TO DO:
Transcribe the entries in full, keeping each word as it is.
--- START ---
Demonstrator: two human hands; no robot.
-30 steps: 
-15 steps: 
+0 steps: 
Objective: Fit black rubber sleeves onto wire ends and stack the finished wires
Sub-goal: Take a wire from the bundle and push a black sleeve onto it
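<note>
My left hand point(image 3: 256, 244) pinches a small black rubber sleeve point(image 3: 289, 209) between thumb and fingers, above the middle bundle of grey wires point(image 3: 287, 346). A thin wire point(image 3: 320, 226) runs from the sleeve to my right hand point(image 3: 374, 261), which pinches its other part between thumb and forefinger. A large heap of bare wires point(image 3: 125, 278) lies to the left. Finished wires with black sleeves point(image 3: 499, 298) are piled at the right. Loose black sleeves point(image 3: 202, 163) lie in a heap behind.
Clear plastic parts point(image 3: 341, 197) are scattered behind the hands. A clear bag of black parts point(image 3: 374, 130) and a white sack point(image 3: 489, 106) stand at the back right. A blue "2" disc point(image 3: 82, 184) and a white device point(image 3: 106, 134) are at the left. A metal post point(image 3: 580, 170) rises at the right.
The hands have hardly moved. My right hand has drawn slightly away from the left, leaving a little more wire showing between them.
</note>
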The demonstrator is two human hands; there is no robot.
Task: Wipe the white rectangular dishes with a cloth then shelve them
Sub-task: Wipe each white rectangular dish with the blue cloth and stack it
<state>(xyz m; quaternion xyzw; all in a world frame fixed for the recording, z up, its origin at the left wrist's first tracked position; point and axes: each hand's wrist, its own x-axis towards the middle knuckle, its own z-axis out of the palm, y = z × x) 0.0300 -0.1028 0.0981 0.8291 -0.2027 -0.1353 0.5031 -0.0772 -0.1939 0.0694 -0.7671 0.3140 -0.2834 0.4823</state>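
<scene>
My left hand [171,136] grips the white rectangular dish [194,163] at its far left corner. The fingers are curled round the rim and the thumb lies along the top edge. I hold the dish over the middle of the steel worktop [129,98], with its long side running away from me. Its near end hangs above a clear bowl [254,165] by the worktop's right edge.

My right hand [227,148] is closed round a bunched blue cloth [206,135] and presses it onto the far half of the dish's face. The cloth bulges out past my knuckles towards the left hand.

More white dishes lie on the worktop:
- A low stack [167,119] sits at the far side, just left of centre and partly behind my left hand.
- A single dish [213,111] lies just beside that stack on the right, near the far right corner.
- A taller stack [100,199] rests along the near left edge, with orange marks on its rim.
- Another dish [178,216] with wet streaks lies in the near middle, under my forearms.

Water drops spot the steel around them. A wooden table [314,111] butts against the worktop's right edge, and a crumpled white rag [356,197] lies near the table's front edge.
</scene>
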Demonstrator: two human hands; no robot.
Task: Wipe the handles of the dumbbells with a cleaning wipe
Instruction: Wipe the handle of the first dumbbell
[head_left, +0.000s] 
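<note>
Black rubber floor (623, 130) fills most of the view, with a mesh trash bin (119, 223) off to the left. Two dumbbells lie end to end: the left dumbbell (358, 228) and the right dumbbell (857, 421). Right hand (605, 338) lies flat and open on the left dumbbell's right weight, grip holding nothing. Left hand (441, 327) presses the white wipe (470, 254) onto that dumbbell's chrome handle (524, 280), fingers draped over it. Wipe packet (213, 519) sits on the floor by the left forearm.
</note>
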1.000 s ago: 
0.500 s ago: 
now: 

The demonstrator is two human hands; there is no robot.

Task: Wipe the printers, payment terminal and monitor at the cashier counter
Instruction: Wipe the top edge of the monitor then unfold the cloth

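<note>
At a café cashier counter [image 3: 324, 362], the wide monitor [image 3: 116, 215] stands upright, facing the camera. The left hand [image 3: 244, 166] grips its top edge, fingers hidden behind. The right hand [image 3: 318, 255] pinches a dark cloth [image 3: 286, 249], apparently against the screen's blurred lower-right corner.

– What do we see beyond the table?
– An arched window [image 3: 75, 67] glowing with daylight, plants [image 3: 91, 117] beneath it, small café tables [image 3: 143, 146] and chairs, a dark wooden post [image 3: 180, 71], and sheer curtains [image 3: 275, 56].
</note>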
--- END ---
TASK OUTPUT:
Demonstrator: two human hands; no robot.
-30 steps: 
-15 steps: 
+0 steps: 
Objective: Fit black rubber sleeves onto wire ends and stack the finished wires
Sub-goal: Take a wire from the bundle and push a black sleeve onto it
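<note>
My left hand point(image 3: 256, 244) pinches a small black rubber sleeve point(image 3: 289, 209) between thumb and fingers, above the middle bundle of grey wires point(image 3: 287, 346). A thin wire point(image 3: 320, 226) runs from the sleeve to my right hand point(image 3: 374, 261), which pinches its other part between thumb and forefinger. A large heap of bare wires point(image 3: 125, 278) lies to the left. Finished wires with black sleeves point(image 3: 499, 298) are piled at the right. Loose black sleeves point(image 3: 202, 163) lie in a heap behind.
Clear plastic parts point(image 3: 341, 197) are scattered behind the hands. A clear bag of black parts point(image 3: 374, 130) and a white sack point(image 3: 489, 106) stand at the back right. A blue "2" disc point(image 3: 82, 184) and a white device point(image 3: 106, 134) are at the left. A metal post point(image 3: 580, 170) rises at the right.
The hands have hardly moved. My right hand has drawn slightly away from the left, leaving a little more wire showing between them.
</note>
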The demonstrator is two human hands; there is no robot.
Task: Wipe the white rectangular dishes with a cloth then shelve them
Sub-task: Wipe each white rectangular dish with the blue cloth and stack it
<state>(xyz m; quaternion xyzw; all in a world frame fixed for the recording, z up, its origin at the left wrist's first tracked position; point and axes: each hand's wrist, its own x-axis towards the middle knuckle, its own z-axis out of the palm, y = z × x) 0.0300 -0.1028 0.0981 0.8291 -0.2027 -0.1353 0.5031 -0.0772 -0.1939 0.0694 -0.7671 0.3140 -0.2834 0.4823</state>
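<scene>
My left hand [171,136] grips the white rectangular dish [194,163] at its far left corner. The fingers are curled round the rim and the thumb lies along the top edge. I hold the dish over the middle of the steel worktop [129,98], with its long side running away from me. Its near end hangs above a clear bowl [254,165] by the worktop's right edge.

My right hand [227,148] is closed round a bunched blue cloth [206,135] and presses it onto the far half of the dish's face. The cloth bulges out past my knuckles towards the left hand.

More white dishes lie on the worktop:
- A low stack [167,119] sits at the far side, just left of centre and partly behind my left hand.
- A single dish [213,111] lies just beside that stack on the right, near the far right corner.
- A taller stack [100,199] rests along the near left edge, with orange marks on its rim.
- Another dish [178,216] with wet streaks lies in the near middle, under my forearms.

Water drops spot the steel around them. A wooden table [314,111] butts against the worktop's right edge, and a crumpled white rag [356,197] lies near the table's front edge.
</scene>
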Demonstrator: two human hands; no robot.
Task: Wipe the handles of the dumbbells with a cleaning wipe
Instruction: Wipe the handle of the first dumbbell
[head_left, +0.000s] 
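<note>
Black rubber floor (623, 130) fills most of the view, with a mesh trash bin (119, 223) off to the left. Two dumbbells lie end to end: the left dumbbell (358, 228) and the right dumbbell (857, 421). Right hand (605, 338) lies flat and open on the left dumbbell's right weight, grip holding nothing. Left hand (441, 327) presses the white wipe (470, 254) onto that dumbbell's chrome handle (524, 280), fingers draped over it. Wipe packet (213, 519) sits on the floor by the left forearm.
</note>
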1.000 s ago: 
0.500 s ago: 
now: 

The demonstrator is two human hands; there is no robot.

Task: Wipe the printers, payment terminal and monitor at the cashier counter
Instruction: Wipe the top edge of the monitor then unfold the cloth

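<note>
At a café cashier counter [image 3: 324, 362], the wide monitor [image 3: 116, 215] stands upright, facing the camera. The left hand [image 3: 244, 166] grips its top edge, fingers hidden behind. The right hand [image 3: 318, 255] pinches a dark cloth [image 3: 286, 249], apparently against the screen's blurred lower-right corner.

– What do we see beyond the table?
– An arched window [image 3: 75, 67] glowing with daylight, plants [image 3: 91, 117] beneath it, small café tables [image 3: 143, 146] and chairs, a dark wooden post [image 3: 180, 71], and sheer curtains [image 3: 275, 56].
</note>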

The answer is complete.